The mysterious Ken Cheng appeared next. Mysterious in the sense that I felt sure that I had seen him before somewhere; maybe on The Tab at some point? Anyway, there was no time to ponder over this, with him plunging into the jokes straight from the off. Another confident performer, far more so than I had seen him for some time, he has obviously found his feet.

His confidence affected the audience too: after a second side-splitting spiel from Kumar, dwelling on the Daily Mail and his school-days, the crowd was now fully in the swing of it. I was disappointed to hear some old stuff from Cheng about online dating, but otherwise his set was superb, although he seemed to distract his own flow with his thought process at times. Come his final well-crafted call-back (ANOTHER PUN!), the audience was in stitches. Great stuff.

Liam Williams opened with the same opening gag as the last time I saw him. No matter: the rest of his stuff was sparkling with wit and verbal dexterity, and his aloof delivery was a nice contrast to the rest of the performers (save for Key himself). New ground was broken for the evening too (though not in reality) by the intrusion of politics; instead of a typical session on UKIP-bashing, it was good to see a more indirect assault, focusing on the views of a would-be councillor. If you can make a list of political Q&As funny, then you have my vote.

As you would expect, Tim Key was an excellent climax to the evening. I won’t linger too long over him, but needless to say, his rough, mumbled swearing was superb. Individual poems were fantastic (HE DOES POETRY!), and the punch lines were never obvious; moreover, it was a sign of a consummate pro that he could hover over ideas and skits for a moment longer than any other performer on the night, and produce gold. Such is celebrity and his awesome skill. You don’t need me to say this, but I will anyway: GO SEE HIM. SOON.

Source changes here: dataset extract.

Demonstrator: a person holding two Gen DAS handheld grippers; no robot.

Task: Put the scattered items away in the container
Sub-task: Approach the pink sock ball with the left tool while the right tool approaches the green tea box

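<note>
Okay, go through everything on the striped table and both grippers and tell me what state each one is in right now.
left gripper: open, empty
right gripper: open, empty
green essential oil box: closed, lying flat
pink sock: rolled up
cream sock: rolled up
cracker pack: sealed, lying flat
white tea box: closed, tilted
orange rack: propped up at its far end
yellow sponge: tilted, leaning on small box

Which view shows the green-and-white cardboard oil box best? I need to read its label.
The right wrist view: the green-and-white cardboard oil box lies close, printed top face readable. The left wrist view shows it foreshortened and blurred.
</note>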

Overall then, the Howler produced again: great stuff throughout the night and some memorable performances. However, the fact that the first few acts fell a bit flat on a semi-baked audience (not what you think, dear reader) detracted from the evening slightly, while a few of the later performers faltered at moments in their respective acts. But still a fantastic evening: all hail the Howler.